15 aprile 2013 / 09:54 / tra 5 anni

Decreto debiti Pa potrebbe contenere soldi cassa in deroga-relatore

ROMA, 15 aprile (Reuters) - Governo e Parlamento potrebbero rifinanziare la cassa integrazione in deroga utilizzando il decreto legge sui debiti commerciali della pubblica amministrazione.

Il relatore del provvedimento alla Camera, Giovanni Legnini (Pd), si mostra possibilista pur ammettendo che l‘operazione è complessa e richiede l‘accordo di tutti i gruppi parlamentari e della presidente di Montecitorio Laura Boldrini.

“Se ci fosse un accordo si potrebbe valutare di intervenire attraverso il decreto”, spiega il deputato aggiungendo che “finora non è stato prospettato alcunché”.

“Da un punto di vista oggettivo non è semplice che questi interventi possano entrare nel decreto, che ha finalità e contenuto deliminato”, aggiunge Legnini temendo che il rifinanziamento della cassa possa essere bocciato per estraneità della materia.

“Poi bisogna individuare le risorse, che non è un dettaglio. Dovremmo valutare il tutto con una certa attenzione”.

Alla vigilia della manifestazione di Cgil, Cisl e Uil davanti al Parlamento, oggi il ministro del Lavoro, Elsa Fornero, ha detto che vuole trovare le risorse per destinare alla cassa in deroga un altro miliardo oltre agli 1,7 già a bilancio.

La titolare del Welfare teme che il miliardo chiesto dai sindacati non sia neppure sufficiente a esaurire le necessità del 2013.

I calcoli elaborati dal coordinamento delle Regioni stimano per quest‘anno un aumento prudenziale del 25% nel ricorso alla cassa in deroga. Altri 200 milioni servirebbero a titolo di fabbisogno residuo del 2012.

Legnini sollecita governo e ministero del Lavoro a fornire dati aggiuntivi: “L‘importo di 1,7 miliardi non è sufficiente ma dovrebbe esaurirsi tra la metà e i due terzi dell‘anno. Occorre che oltre all‘allarme, giustificato, venga fornito qualche dato aggiuntivo”.

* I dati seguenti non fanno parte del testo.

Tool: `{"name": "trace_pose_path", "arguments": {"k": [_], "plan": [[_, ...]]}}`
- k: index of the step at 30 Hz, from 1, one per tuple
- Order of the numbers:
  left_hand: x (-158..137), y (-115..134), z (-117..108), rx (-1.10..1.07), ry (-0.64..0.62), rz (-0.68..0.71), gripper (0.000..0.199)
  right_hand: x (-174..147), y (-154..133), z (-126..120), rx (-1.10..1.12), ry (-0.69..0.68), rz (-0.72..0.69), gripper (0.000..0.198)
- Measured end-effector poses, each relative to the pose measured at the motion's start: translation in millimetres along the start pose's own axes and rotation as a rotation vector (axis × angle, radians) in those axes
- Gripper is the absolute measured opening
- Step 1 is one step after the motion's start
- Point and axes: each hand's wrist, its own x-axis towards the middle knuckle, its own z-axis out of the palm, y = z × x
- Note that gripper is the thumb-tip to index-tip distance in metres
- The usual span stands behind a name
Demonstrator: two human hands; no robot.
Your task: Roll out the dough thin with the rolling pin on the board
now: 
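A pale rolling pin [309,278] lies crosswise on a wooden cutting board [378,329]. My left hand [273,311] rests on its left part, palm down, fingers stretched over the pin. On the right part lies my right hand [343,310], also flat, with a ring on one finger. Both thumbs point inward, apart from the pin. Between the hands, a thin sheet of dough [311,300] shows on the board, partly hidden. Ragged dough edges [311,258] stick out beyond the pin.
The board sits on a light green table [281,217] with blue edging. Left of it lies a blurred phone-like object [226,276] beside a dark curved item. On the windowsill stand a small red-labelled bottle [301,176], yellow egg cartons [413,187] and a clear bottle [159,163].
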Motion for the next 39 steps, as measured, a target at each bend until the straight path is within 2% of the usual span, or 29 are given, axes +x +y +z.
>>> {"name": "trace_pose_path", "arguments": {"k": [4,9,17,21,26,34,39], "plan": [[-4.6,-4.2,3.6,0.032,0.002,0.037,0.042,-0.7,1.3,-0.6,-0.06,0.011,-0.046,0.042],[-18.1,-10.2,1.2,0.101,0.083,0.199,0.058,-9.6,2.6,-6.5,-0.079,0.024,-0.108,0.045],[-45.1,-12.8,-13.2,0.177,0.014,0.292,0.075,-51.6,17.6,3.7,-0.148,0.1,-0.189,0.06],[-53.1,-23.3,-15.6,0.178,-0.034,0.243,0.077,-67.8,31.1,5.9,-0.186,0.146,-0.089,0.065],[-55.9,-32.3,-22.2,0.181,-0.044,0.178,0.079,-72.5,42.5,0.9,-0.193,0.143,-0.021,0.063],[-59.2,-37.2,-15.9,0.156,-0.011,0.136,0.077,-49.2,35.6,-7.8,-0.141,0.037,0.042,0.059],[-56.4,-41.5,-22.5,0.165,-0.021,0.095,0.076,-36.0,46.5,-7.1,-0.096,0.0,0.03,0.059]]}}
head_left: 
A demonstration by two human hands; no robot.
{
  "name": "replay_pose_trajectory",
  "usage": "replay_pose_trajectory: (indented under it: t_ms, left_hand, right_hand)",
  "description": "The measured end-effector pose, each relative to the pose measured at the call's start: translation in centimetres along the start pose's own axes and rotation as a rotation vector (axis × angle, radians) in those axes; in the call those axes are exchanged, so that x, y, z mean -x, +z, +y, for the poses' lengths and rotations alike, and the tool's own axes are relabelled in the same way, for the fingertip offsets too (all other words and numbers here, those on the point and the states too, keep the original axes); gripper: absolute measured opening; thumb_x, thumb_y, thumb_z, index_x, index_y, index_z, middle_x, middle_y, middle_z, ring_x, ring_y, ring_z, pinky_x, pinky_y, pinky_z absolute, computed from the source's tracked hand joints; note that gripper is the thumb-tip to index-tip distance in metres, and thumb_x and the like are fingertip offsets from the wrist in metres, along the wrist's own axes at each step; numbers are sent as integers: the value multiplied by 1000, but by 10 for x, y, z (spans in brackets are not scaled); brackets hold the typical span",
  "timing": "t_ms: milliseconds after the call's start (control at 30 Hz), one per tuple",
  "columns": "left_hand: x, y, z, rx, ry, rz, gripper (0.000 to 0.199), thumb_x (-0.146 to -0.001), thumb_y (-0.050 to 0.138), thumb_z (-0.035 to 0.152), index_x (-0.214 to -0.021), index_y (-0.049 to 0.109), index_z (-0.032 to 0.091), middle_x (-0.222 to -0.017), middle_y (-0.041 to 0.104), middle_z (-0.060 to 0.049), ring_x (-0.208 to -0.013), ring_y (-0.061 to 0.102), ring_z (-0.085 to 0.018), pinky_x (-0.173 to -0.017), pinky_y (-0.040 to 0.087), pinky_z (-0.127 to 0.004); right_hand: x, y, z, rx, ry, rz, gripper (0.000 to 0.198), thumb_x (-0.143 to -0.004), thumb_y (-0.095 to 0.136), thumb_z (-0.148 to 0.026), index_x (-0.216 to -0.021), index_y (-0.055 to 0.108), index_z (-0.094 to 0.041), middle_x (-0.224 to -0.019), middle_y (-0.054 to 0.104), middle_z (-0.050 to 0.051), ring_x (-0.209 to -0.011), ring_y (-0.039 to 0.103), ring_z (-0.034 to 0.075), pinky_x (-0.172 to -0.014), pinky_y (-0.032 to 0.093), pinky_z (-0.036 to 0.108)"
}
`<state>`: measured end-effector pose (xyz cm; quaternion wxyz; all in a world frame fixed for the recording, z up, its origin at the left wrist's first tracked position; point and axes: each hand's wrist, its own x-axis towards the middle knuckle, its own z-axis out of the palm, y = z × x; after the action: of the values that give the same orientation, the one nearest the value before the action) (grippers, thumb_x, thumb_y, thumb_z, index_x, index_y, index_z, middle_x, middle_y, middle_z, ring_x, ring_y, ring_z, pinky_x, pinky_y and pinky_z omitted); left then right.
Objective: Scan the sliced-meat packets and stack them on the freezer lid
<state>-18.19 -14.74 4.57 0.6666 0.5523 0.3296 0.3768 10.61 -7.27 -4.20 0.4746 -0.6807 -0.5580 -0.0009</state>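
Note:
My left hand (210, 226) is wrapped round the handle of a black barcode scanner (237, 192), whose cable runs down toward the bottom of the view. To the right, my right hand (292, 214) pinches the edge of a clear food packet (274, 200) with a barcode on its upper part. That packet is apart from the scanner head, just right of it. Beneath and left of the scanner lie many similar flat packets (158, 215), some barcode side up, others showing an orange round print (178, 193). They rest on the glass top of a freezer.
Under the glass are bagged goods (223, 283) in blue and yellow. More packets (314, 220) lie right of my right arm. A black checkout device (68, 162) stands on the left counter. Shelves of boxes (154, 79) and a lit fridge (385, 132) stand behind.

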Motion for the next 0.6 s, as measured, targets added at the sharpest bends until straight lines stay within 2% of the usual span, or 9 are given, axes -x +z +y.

La Cgil ritiene che si debba intervenire con urgenza perché “non è neanche detto che in alcune regioni si arrivi fino a giugno”, ha detto ieri la segretaria Susanna Camusso a Sky Tg 24.

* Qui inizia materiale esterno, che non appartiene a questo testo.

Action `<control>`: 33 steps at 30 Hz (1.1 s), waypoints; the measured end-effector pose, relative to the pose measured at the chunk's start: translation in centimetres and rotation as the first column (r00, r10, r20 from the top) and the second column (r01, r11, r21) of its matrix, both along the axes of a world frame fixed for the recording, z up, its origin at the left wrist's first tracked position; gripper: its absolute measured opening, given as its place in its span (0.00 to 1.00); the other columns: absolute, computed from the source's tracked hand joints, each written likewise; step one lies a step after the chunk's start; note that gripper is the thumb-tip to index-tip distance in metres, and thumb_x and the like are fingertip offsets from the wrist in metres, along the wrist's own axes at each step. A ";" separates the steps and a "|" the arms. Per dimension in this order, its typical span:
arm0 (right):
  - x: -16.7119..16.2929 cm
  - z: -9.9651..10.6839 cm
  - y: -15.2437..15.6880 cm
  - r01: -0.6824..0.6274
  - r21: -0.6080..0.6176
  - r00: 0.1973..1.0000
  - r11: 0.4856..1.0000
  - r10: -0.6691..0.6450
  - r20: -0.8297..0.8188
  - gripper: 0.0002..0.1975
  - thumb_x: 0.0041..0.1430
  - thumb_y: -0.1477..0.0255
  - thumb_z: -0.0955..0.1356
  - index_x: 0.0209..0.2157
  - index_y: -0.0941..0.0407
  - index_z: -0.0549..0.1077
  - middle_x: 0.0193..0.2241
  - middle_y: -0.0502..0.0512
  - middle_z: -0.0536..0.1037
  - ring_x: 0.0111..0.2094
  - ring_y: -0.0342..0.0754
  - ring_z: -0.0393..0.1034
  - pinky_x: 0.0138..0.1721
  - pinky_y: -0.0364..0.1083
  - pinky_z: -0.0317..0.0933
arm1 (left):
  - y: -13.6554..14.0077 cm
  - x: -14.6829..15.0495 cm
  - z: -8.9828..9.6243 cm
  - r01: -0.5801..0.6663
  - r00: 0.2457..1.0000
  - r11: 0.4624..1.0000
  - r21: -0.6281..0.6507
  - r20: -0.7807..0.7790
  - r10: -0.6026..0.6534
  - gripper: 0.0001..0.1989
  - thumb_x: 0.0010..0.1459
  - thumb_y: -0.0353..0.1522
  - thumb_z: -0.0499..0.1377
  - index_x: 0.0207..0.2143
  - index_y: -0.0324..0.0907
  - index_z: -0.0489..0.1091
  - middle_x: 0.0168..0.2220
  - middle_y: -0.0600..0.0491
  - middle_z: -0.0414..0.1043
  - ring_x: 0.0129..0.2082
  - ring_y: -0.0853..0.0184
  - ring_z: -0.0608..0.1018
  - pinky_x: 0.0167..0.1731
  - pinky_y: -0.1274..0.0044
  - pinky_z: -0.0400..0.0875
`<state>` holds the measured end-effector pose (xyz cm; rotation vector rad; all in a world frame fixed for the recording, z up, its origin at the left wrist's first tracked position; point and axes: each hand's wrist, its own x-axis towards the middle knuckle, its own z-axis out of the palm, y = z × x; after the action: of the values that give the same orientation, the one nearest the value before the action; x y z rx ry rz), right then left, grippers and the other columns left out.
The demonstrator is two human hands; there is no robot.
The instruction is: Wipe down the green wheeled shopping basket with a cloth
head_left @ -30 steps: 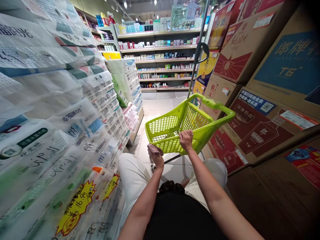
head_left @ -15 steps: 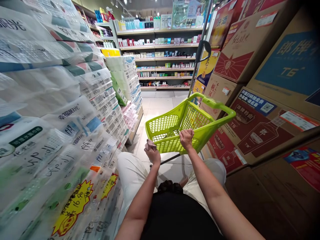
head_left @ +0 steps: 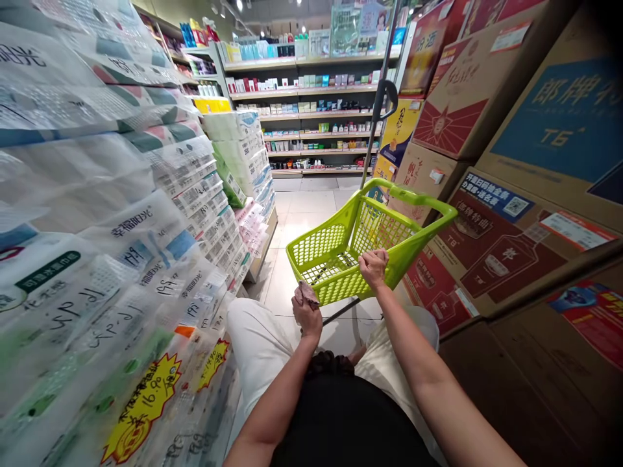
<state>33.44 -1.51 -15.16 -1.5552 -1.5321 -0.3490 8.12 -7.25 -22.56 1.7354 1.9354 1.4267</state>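
Observation:
A lime-green plastic shopping basket [head_left: 331, 246] with mesh sides stands tilted in front of my knees. Its handle [head_left: 413, 196] points to the right, and a long grey pull rod with a black grip [head_left: 384, 100] rises behind it. My right hand [head_left: 374, 267] is closed over the basket's near rim. At the near left corner, my left hand [head_left: 307, 314] is closed around a crumpled greyish-pink cloth [head_left: 306, 295], which lies against the basket. The palm side of each hand is hidden.
Stacked packs of tissue paper [head_left: 131, 220] fill the left side. Cardboard cartons [head_left: 516, 220] are piled high on the right. Tiled floor [head_left: 311, 211] runs ahead to shelves of small boxed goods [head_left: 316, 91].
Both hands have shifted slightly to the right, and the basket's near left corner has moved right and down. The pull rod appears a little further left.

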 end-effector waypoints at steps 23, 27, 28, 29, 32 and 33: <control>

Secondo il sindacato di Corso d‘Italia, sarebbero già 520.000 i lavoratori messi in cassa integrazione da inizio anno.

Le ulteriori risorse per la cassa in deroga fanno parte del “quadro esigenziale”, le spese non iscritte a bilancio ma che il governo deve comunque rifinanziare.

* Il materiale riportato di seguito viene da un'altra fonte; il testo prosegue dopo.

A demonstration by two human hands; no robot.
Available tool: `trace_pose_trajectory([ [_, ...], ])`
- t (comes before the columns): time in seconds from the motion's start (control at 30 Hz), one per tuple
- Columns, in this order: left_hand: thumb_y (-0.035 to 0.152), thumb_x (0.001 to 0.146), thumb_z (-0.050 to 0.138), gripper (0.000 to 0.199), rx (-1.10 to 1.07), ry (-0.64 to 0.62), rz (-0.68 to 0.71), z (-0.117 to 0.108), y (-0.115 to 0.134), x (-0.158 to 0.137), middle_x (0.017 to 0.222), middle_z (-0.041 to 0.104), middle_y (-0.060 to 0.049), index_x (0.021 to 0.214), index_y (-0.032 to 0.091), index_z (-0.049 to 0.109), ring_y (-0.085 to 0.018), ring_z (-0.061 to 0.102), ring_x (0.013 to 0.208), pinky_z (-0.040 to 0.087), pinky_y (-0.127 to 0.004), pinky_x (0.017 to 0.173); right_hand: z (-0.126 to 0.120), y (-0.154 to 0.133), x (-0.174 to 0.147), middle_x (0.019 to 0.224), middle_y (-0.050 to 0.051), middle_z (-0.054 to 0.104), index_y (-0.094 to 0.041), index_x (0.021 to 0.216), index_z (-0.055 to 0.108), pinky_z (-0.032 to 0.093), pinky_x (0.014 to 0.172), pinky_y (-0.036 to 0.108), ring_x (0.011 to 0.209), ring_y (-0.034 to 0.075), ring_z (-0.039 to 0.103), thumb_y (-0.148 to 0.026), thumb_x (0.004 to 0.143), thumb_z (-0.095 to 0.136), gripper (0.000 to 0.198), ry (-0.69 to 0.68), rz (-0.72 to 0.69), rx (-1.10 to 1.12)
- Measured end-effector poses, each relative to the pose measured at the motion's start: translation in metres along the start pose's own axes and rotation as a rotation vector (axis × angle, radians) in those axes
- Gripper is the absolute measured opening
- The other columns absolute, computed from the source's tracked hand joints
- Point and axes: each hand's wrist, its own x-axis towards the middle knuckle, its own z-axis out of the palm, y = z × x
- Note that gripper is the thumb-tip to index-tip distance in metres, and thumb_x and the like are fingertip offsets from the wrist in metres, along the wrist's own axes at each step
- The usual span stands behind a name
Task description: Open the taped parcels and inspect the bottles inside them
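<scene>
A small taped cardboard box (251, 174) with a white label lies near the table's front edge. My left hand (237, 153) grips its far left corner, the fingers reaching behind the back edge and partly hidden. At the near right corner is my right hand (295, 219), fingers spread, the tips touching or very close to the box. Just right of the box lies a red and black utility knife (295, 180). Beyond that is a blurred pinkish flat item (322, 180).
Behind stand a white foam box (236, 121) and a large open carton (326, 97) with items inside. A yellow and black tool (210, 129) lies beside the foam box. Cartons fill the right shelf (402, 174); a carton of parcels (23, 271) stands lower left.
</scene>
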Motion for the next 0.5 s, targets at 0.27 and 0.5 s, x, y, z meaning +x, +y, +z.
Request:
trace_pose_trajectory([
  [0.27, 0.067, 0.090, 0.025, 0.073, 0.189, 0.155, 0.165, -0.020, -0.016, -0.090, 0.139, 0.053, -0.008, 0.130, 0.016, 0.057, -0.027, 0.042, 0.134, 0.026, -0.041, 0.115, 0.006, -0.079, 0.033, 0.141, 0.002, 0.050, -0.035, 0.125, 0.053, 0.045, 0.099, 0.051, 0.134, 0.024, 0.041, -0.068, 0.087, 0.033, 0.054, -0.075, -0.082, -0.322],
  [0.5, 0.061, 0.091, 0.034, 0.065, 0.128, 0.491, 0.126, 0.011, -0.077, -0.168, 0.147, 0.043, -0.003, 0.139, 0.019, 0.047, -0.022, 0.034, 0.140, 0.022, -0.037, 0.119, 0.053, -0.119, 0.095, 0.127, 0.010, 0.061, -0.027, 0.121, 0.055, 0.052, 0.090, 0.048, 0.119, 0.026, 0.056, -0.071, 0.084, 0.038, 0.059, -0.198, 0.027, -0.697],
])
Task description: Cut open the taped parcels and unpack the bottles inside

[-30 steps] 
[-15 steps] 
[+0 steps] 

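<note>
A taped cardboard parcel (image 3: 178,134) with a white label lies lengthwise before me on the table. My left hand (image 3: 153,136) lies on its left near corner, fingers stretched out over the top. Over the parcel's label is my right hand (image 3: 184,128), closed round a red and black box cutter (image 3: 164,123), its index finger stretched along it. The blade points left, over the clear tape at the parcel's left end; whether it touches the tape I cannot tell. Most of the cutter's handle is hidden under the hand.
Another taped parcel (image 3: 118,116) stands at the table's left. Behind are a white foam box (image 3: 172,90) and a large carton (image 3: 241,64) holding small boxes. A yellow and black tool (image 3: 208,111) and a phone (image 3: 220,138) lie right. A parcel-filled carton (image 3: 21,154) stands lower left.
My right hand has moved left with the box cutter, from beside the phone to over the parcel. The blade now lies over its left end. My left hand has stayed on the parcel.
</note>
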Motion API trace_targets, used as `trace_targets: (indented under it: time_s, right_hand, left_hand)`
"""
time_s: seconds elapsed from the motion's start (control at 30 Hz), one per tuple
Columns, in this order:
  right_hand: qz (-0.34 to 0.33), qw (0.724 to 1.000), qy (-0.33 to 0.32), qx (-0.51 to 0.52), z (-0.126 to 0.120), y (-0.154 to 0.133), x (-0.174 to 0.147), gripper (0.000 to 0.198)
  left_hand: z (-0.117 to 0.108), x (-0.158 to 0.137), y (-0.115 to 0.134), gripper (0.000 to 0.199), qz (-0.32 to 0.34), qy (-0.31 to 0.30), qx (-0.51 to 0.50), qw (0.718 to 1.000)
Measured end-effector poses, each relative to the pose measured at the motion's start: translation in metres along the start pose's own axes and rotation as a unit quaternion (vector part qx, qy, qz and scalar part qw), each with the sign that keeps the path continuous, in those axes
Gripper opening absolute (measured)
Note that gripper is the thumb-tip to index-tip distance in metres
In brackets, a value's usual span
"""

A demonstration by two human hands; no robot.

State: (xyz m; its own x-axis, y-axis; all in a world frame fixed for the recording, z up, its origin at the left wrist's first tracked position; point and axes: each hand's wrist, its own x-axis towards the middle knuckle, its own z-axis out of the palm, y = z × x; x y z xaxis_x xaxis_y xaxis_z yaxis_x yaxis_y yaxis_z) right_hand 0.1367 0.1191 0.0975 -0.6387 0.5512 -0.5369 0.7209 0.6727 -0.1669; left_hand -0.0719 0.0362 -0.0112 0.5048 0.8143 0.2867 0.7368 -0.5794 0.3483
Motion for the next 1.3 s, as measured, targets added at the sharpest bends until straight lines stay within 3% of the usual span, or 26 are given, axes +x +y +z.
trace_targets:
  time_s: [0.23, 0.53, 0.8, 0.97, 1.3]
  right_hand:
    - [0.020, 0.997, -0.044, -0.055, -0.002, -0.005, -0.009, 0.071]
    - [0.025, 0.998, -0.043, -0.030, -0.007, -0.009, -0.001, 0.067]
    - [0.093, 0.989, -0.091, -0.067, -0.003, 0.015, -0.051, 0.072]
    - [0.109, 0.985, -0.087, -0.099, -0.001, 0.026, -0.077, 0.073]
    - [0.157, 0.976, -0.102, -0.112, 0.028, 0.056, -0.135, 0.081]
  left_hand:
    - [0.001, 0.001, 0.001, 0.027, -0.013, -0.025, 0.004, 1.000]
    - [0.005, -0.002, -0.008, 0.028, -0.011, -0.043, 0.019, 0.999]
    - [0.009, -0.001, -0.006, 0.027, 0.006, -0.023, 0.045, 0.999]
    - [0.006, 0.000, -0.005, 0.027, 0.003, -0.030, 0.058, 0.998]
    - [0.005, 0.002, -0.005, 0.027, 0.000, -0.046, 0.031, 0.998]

Il responsabile economico del Pd, Stefano Fassina, ritiene che entro giugno si dovrà fare una manovra da 6-8 miliardi per far fronte a queste voci di spesa.

Sabato, parlando da Dublino, il ministro dell‘Economia Vittorio Grilli ha escluso una nuova correzione dei conti confermando che l‘Italia quest‘anno avrà un bilancio in pareggio strutturale, cioè al netto del ciclo e delle una tantum. La manovra quindi dovrebbe essere a saldi invariati.

Fassina, invece, ritiene che l‘Italia debba rinegoziare gli obiettivi di indebitamento concordati con l‘Europa e finanziare le spese indifferibili con nuovo deficit.

L‘Italia ha già ottenuto dalla Commissione europea il via libera per portare al 2,9% del Pil l‘indebitamento del 2013. Il governo vuole utilizzare i margini sul bilancio per liquidare alle imprese fornitrici della pubblica amministrazione 40 miliardi in due anni.